Genetic studies shed light on musculoskeletal conditions
The prevalence of bone and cartilage disorders increases with age, but aging alone doesn’t explain their development. By studying mouse genetics, the winners of the Kappa Delta Ann Doner Vaughan Award hoped to clarify the molecular background of several degenerative skeletal disorders, including osteoporosis, ossification of the posterior longitudinal ligament of the spine (OPLL), bone fracture healing, and osteoarthritis (OA).
“The ultimate aim of these mouse genetics studies is to identify the molecular targets for clinical treatments of the bone and cartilage disorders,” they wrote. “Based on the findings obtained, we have attempted to confirm the reproducibility of the mouse findings in humans using human genomic or biochemical studies.”
From osteoporosis to osteoarthritis
An analysis of mice deficient in PPARγ, a key molecule intrinsic to bone marrow progenitors, revealed the involvement of the PPARγ signal in the pathophysiology of age-related osteoporosis.

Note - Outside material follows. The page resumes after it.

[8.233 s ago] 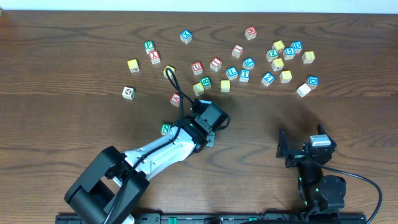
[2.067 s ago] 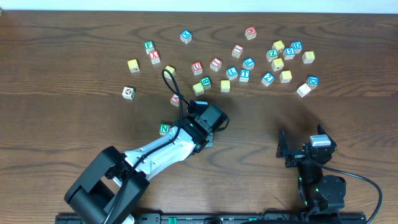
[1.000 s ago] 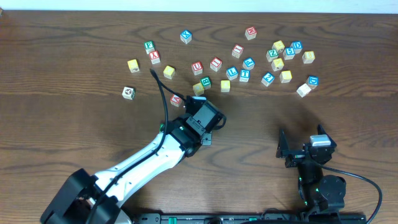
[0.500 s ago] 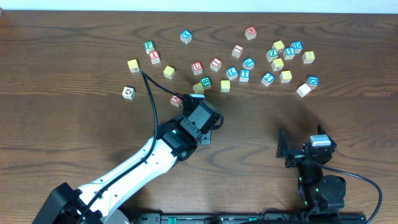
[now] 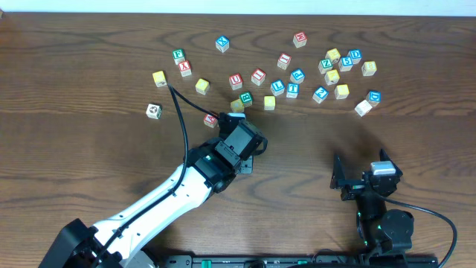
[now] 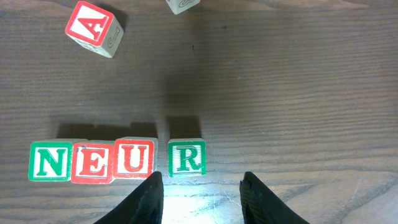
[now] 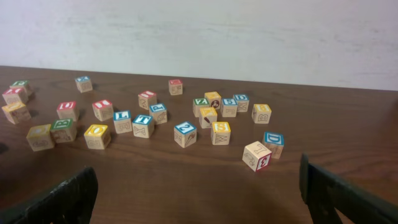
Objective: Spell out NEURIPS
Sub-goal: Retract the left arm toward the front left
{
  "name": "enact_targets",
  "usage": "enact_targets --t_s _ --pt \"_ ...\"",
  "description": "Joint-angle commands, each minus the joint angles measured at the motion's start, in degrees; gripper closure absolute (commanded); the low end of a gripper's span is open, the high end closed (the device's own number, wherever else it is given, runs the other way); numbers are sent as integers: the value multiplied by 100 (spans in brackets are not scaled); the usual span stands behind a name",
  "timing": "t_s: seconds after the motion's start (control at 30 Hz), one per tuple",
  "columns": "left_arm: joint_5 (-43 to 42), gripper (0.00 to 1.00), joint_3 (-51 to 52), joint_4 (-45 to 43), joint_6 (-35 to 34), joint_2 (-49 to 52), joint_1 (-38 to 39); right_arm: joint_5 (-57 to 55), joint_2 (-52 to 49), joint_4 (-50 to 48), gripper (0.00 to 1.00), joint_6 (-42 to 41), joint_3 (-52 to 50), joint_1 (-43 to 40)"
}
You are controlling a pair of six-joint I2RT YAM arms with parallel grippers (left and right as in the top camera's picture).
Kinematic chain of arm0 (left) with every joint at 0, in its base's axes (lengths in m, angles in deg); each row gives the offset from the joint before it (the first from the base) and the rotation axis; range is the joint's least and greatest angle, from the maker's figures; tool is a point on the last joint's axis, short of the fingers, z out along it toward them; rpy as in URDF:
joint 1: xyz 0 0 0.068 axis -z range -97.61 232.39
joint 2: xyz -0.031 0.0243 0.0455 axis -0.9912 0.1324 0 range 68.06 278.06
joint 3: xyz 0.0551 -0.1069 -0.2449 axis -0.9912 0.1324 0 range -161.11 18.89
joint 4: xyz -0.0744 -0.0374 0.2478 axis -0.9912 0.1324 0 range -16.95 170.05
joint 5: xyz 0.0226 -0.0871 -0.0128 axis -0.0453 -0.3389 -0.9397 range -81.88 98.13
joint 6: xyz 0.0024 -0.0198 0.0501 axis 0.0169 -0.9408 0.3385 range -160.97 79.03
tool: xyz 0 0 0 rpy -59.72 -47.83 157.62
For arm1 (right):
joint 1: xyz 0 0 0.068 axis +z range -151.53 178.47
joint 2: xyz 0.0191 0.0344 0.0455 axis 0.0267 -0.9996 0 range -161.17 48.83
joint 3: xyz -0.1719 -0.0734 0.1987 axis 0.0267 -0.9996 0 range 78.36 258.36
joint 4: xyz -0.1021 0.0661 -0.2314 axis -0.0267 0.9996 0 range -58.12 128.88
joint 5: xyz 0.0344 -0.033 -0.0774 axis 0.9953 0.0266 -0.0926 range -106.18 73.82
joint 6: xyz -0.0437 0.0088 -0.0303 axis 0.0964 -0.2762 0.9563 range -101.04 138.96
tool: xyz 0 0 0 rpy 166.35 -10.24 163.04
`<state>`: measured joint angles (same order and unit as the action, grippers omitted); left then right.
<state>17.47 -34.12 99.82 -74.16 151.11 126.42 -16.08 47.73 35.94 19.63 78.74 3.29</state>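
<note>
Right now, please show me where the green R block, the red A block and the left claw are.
green R block (image 6: 186, 158): left wrist view, on its lettered face.
red A block (image 6: 92, 26): left wrist view, on its lettered face.
left claw (image 6: 202, 190): left wrist view, midway between its fingertips.

Green N block (image 6: 49, 162), red E block (image 6: 92, 163), red U block (image 6: 134, 158) touching in a row, letters up, green R block (image 6: 186, 158) just right, slight gap
</note>
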Motion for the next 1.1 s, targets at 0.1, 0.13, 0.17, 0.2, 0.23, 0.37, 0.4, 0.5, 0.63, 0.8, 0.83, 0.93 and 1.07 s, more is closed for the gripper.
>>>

The investigators then examined the role of insulin and insulin-like growth factor-I (IGF-I) signals in age-related osteoporosis. Insulin/IGF-I is positively correlated with ossification extent of OPLL patients and bone density of aged populations, making them ideal candidates for regulating OPLL and age-related osteoporosis. Studies on insulin receptor substrate (IRS) molecules IRS-1 and IRS-2 identified the potential role of these molecules in bone turnover and remodeling. They found that “insulin and IGF-I may up-regulate bone formation without affecting bone resorption through the balance of the two IRS signals in osteoblasts.”
The two IRS molecules also play a role in bone formation and healing, according to the researchers. Their study of bone healing found that fractures in mice deficient in IRS-1 did not heal properly. “Contrarily, the fracture healing was not suppressed in IRS-2 deficient mice,” they wrote.
Other studies in the report focused on the role of the Runx2 transcriptional activator in the regulation of cartilage degradation in osteoarthritis. In comparing the progression of OA in wild-type mice and in heterozygous Runx2-deficient mice, researchers found that “cartilage degradation in heterozygous Runx2-deficient mice was much milder than that of the wild-type mice at 8 weeks and thereafter.”
Further studies on pro-inflammatory factors convinced the researchers that “inflammation may be associated with the OA process as a consequence, but might not have a central role in the cause of OA initiation or progression.”
Additional findings indicate that carminerin, a novel molecule also called cystatin 10, may contribute to osteophyte formation without affecting cartilage degradation, and that carminerin deficiency may impair endochondral ossification by suppressing chondrocyte calcification.
“One of the next tasks ahead of us will be to elucidate the network system of these many factors,” concluded the researchers. “Among the molecules we identified in this study are some whose suppression ameliorated skeletal disorders under pathological conditions but did not affect physiological conditions, indicating that targeting these molecules may lead to an ideal treatment without side effects on physiological functions. In fact, trials based on the present findings are being practically planned for clinical application.”
The researchers received funding from several government and research foundations, including an unrestricted research grant from Bristol-Myers Squibb/Zimmer.